I was moving again, being moved, being pulled, dancing through the muddy yard. Strovi was there in the corner, still fighting two men at once, both with their backs to me.

Trof’s voice in my mind, screaming, howling—Rathras cavalry knew that when chasing down fleeing souls, strike at the backs of their knees with a spear! Down them first, then kill them!

I watched almost helplessly as my sword licked forward, its point diving down to shred the tissue at the back of the man’s knee. But then…

My left heel met slick mud. My foot slid forward. Instantly, I was sent sprawling in the mud and crashed into one of the attacker’s legs.

The man turned, snarling. I saw him raise his blade, its point aimed at my chest.

Then there was a flash of blood from the side of his throat.
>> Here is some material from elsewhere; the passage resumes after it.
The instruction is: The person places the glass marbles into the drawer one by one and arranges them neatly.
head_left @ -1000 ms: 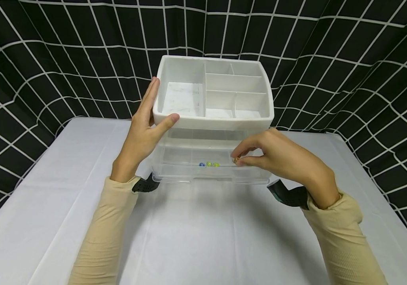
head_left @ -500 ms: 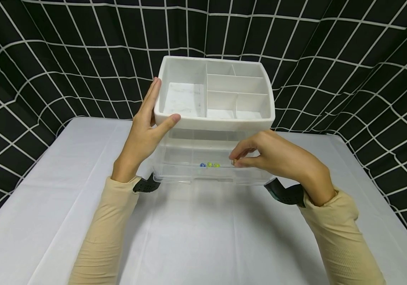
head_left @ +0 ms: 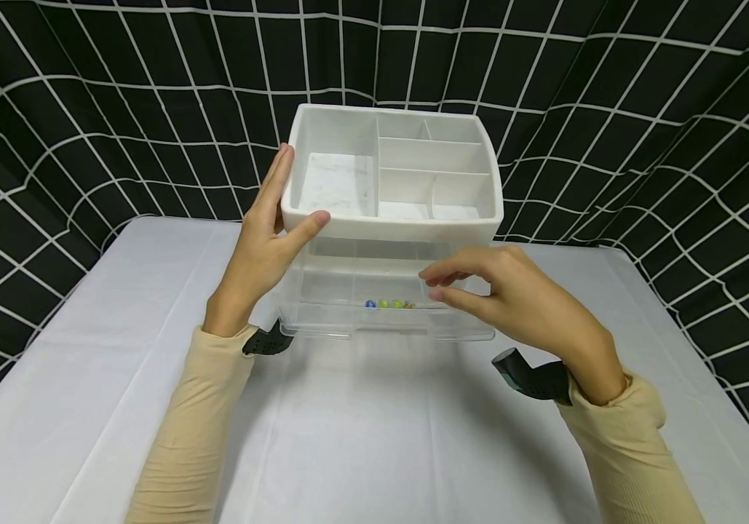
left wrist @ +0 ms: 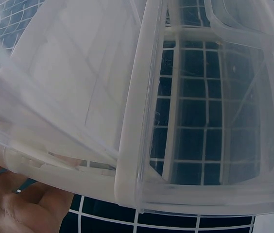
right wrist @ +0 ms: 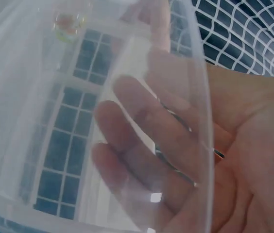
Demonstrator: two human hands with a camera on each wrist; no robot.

I felt my face fanned with warmth and wetness. Then he toppled over, stupidly pawing at his neck, and I saw Captain Strovi behind him, his blade black with blood.

I did not see how Strovi felled the final attacker. My eyes were filled with blood, and my head was reeling from where it’d struck the mud. Yet as I sat up, I was aware of only Strovi standing in the yard, his chest heaving as he sucked air into his body, and somewhere the sound of moaning.

I staggered to my feet, then stared around, dazed. The memories of my training withdrew from my body like a veil.

“Who…who are these people?” I mumbled.

“Who are they?” said Strovi. “Who are you?”

“What?”

“Where the hell did you learn to fight like that?” he demanded. “You killed, what, two men? And disabled another?”

“I…I just recalled my training,” I said, taken aback.

“You just…just recalled it? Your basic training?”

“Yes. Why?”

He shook his head, stewing for a moment. “These are Legion deserters. You can tell by their uniforms. They must have been holed up in the house. I never would have thought to see a day when an Iudexii could outfight a Legionnaire, let alone three of them, but…” Another shake of his head. “Hell. I’ll go get a patrol. You stay here. Got it?”